◆ DESCRIPTION OF THE TASK:
Copy the listing exactly, leaving out every picture.

◆ INFORMATION SUPPLIED:
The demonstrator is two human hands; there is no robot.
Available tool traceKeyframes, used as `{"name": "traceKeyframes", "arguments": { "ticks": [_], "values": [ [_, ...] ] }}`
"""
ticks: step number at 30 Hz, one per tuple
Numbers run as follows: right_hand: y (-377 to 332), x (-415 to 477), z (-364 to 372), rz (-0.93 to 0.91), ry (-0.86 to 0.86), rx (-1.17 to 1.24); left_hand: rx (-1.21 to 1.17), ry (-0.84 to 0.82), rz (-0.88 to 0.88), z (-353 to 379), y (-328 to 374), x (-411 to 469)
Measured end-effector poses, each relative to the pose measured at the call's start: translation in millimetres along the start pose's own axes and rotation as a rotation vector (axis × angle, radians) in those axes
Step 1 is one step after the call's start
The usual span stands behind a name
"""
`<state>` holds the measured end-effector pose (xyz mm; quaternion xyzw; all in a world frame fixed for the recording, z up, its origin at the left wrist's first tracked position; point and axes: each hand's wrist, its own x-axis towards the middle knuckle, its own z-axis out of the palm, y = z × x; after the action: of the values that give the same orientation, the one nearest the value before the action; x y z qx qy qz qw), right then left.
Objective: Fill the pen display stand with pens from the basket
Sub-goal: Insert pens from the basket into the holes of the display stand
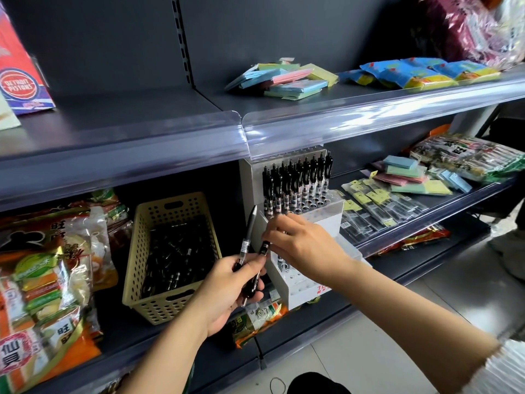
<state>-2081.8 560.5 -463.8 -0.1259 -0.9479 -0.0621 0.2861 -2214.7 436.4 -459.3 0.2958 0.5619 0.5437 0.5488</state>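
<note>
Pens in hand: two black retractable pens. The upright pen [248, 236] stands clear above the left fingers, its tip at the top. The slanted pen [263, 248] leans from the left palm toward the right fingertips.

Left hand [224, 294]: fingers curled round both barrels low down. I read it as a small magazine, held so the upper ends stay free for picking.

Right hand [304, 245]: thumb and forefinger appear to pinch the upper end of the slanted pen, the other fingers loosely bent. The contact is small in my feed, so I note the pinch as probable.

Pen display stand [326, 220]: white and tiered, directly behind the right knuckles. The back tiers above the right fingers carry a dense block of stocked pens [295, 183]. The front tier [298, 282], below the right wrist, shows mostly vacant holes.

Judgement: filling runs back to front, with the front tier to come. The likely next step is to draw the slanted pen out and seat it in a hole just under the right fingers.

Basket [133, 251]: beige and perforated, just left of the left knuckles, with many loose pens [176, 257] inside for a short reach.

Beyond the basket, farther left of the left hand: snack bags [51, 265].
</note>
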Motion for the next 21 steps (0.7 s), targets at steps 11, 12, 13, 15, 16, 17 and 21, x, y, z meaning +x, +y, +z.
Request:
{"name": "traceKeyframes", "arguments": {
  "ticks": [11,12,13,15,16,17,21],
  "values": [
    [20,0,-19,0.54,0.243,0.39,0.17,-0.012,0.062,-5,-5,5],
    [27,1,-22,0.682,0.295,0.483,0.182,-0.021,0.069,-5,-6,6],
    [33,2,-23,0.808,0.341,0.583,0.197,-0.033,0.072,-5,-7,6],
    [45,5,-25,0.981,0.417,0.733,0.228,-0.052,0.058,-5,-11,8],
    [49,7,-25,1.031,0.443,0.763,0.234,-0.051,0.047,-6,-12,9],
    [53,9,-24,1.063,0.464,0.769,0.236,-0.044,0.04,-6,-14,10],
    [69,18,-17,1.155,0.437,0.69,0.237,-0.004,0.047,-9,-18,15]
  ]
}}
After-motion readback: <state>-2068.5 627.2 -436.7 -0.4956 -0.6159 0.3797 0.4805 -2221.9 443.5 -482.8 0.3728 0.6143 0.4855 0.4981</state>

◆ EXERCISE ANSWER:
The demonstrator is two human hands; there is no robot.
Available tool traceKeyframes, used as `{"name": "traceKeyframes", "arguments": { "ticks": [_], "values": [ [_, ...] ] }}`
"""
ticks: step number at 30 Hz, one per tuple
Numbers run as follows: right_hand: y (-377 to 332), x (-415 to 477), z (-364 to 372), rz (-0.93 to 0.91), ry (-0.86 to 0.86), rx (-1.17 to 1.24); left_hand: rx (-1.21 to 1.17), ry (-0.84 to 0.82), rz (-0.88 to 0.88), z (-353 to 379), y (-328 to 374), x (-411 to 469)
Measured end-effector poses, each relative to the pose measured at the call's start: translation in millimetres along the start pose's own axes and rotation as a rotation vector (axis × angle, radians) in those axes
Step 1 is one step after the call's start
The usual span stands behind a name
"""
`<state>` holds the measured end-effector pose (xyz mm; quaternion xyzw; all in a world frame fixed for the recording, z up, its origin at the left wrist's first tracked position; point and axes: each hand's wrist, its own x-axis towards the middle knuckle, its own z-axis out of the palm, y = z × x; after the action: of the values that give the same orientation, the one nearest the value before the action; x y z qx qy qz qw), right then left.
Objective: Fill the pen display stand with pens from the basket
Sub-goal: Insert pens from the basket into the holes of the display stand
<state>-2081.8 560.5 -463.8 -0.1259 -0.9479 -0.0621 0.2861 -2214.7 436.4 -459.3 0.2958 0.5619 0.5437 0.5488</state>
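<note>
Pens in hand: two black retractable pens. The upright pen [248, 236] stands clear above the left fingers, its tip at the top. The slanted pen [263, 248] leans from the left palm toward the right fingertips.

Left hand [224, 294]: fingers curled round both barrels low down. I read it as a small magazine, held so the upper ends stay free for picking.

Right hand [304, 245]: thumb and forefinger appear to pinch the upper end of the slanted pen, the other fingers loosely bent. The contact is small in my feed, so I note the pinch as probable.

Pen display stand [326, 220]: white and tiered, directly behind the right knuckles. The back tiers above the right fingers carry a dense block of stocked pens [295, 183]. The front tier [298, 282], below the right wrist, shows mostly vacant holes.

Judgement: filling runs back to front, with the front tier to come. The likely next step is to draw the slanted pen out and seat it in a hole just under the right fingers.

Basket [133, 251]: beige and perforated, just left of the left knuckles, with many loose pens [176, 257] inside for a short reach.

Beyond the basket, farther left of the left hand: snack bags [51, 265].
</note>
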Motion for the next 21 steps (0.7 s), targets at steps 11, 12, 13, 15, 16, 17 and 21, x, y, z meaning +x, +y, +z.
Request:
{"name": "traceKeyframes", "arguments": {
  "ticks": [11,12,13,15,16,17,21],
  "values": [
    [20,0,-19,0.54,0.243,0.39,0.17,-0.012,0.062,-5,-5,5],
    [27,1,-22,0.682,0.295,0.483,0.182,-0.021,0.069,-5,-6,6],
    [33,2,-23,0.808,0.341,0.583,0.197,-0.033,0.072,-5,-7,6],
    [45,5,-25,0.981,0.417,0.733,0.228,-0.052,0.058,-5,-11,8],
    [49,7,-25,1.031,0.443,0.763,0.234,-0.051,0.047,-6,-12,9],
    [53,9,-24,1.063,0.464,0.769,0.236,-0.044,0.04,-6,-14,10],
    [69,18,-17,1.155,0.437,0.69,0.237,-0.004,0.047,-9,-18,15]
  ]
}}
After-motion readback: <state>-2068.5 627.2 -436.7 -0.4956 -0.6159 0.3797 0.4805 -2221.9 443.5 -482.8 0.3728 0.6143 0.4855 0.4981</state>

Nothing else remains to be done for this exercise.